# Brief
In the records below, find the line containing "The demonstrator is" and the line containing "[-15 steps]"; please repeat exactly the lines from one to the other, both included, and nothing more.

# Stored entries
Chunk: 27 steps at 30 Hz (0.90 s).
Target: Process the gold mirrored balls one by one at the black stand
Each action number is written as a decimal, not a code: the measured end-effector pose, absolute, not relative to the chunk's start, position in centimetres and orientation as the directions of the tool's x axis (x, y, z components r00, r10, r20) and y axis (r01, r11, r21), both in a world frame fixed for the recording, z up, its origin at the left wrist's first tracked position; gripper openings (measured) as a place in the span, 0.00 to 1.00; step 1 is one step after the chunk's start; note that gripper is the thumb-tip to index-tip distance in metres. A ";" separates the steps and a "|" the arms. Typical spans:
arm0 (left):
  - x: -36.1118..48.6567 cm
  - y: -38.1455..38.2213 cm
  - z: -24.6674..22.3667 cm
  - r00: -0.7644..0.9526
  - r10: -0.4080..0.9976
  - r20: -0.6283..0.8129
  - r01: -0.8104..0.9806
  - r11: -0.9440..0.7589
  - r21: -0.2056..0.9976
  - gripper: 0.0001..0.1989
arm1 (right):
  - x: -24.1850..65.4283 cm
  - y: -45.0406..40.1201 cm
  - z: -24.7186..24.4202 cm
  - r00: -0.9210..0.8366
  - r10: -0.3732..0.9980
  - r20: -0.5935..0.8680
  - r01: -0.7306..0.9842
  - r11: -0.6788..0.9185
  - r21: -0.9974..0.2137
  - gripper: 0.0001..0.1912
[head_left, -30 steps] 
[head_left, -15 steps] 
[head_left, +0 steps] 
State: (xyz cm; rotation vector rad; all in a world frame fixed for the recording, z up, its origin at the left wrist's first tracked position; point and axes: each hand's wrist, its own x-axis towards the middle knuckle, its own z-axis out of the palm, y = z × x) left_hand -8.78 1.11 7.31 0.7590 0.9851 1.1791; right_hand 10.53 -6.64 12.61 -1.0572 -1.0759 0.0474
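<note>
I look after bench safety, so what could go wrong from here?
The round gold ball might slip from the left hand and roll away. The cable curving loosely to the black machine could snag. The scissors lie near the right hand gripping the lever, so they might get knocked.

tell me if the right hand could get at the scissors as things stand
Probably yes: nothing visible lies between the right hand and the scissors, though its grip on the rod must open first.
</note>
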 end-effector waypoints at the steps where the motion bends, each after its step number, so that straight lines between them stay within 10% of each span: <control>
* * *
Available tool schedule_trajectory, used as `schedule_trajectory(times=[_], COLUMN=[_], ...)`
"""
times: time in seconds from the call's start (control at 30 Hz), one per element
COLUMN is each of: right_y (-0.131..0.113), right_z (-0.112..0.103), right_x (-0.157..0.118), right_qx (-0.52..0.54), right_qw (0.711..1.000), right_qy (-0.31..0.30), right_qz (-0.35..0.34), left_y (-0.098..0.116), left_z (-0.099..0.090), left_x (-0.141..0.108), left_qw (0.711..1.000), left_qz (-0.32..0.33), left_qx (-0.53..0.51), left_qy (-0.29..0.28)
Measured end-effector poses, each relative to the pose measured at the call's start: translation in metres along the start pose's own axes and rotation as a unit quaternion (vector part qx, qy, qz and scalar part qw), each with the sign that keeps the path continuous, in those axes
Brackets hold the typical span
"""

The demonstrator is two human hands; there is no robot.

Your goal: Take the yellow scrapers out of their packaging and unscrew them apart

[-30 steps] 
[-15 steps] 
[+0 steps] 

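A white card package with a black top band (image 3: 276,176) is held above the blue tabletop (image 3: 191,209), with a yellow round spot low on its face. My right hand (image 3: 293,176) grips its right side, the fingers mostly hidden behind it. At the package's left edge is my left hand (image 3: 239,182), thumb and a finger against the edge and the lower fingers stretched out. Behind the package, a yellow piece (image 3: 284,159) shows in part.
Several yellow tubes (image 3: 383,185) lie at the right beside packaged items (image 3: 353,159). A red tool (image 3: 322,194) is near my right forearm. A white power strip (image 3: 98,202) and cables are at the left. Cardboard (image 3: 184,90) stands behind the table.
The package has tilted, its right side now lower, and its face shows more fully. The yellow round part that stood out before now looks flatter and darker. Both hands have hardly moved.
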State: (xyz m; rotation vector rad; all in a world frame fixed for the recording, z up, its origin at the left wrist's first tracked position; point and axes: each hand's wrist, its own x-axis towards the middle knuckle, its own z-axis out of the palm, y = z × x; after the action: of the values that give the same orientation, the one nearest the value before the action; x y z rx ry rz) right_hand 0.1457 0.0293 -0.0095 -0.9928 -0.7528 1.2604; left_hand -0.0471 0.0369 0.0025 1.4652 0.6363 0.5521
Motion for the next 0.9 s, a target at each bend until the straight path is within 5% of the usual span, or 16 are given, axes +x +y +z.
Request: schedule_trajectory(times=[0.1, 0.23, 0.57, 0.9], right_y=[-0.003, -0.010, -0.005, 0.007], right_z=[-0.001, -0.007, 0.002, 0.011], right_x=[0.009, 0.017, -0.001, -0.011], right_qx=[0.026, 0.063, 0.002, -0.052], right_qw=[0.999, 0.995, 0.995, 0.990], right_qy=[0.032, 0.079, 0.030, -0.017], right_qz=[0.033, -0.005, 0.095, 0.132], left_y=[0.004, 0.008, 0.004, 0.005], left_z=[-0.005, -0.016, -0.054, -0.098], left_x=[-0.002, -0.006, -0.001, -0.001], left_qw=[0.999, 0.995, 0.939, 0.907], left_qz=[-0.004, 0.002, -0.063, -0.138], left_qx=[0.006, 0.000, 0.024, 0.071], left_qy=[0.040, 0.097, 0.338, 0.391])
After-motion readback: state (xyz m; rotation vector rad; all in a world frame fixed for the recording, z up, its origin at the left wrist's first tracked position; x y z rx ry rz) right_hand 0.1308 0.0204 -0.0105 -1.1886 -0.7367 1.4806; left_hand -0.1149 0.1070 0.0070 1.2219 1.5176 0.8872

# Exercise solution
The demonstrator is two human hands; there is no robot.

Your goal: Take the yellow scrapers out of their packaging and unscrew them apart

[-30 steps] 
[-15 steps] 

At this stage, the exercise is finished.